A logistic regression model was used to calculate the DILDs and 95% confidence intervals (CIs) for the EU and JP reports relative to those for the USA reports. Multivariate analysis was performed using a logistic regression model to adjust for confounding variables, including sex (male/female), age (10-year range), and year of occurrence (2010–2014 or 2015–2020). To assess the risk of DILDs by drug type, we performed the same analysis for drug types (i.e., non-anticancer and anticancer drugs) with a reasonable prevalence in single agents or agents with the same mechanism of action (TKIs, ICIs, ADCs, and cytotoxic agents) in subgroup analyses. All analyses were performed using SAS version 9.4.
3 Results
3.1 Patient demographics
We identified patients with AEs and DILDs in reports from the USA [3,057,102 and 73,137 (2.39%), respectively], EU [934,576 and 29,533 (3.16%), respectively], and JP [228,064 and 22,463 (9.84%), respectively]. Sex-reporting bias was also observed. The reports indicated relatively older age in JP, fewer fatalities and more consumer reports in the USA, and more patients with onset within 90 days in JP. No other significant differences in characteristics were found among the reports from the three regions (Table 1). No significant difference was noted in the reporting proportion (DILD events per total AEs) based on the reported years (Figure 1).
Figure 1. Reporting percentage by year. DILDs, drug-induced lung disease; US, United States; EU, European Union; JP, Japan.

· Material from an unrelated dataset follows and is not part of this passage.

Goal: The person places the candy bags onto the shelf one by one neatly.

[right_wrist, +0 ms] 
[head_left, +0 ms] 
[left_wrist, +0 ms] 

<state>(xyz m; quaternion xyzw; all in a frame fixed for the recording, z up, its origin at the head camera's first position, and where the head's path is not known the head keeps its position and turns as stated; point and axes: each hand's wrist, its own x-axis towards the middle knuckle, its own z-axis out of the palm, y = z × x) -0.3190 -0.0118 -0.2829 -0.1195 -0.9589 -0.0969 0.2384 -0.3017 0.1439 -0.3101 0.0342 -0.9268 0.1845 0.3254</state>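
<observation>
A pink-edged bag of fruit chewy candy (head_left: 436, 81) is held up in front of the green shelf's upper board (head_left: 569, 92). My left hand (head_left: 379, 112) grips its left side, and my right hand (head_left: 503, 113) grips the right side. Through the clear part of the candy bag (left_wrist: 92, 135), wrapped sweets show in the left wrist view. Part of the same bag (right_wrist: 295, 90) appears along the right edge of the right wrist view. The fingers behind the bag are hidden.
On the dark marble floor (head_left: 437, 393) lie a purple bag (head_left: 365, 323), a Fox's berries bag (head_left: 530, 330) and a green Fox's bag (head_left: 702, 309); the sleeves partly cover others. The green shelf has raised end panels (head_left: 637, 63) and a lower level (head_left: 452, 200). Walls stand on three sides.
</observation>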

3.2 Reported regions and DILDs
Univariate analysis results (Table 2) indicated that the incidence of DILDs was relatively low in females and increased with age. As shown in Figure 2 and Table 3, multivariate analysis revealed a higher reporting proportion and RORs of non-anticancer drugs in JP than in the USA. By contrast, no difference in DILD incidence rates associated with non-anticancer drugs was found between reports from the EU and USA. Significant differences in RORs were also observed across anticancer drugs in reports from JP and the EU compared with those from the USA (JP, ROR 4.432 [95% CI, 4.366–4.499]; EU, ROR 1.291 [95% CI, 1.274–1.308]). The fatality rates associated with DILDs in the USA, EU, and JP reports were 6.1, 12.4, and 15.5%, respectively, with a significantly higher proportion of DILDs in the EU and JP reports than in the USA reports.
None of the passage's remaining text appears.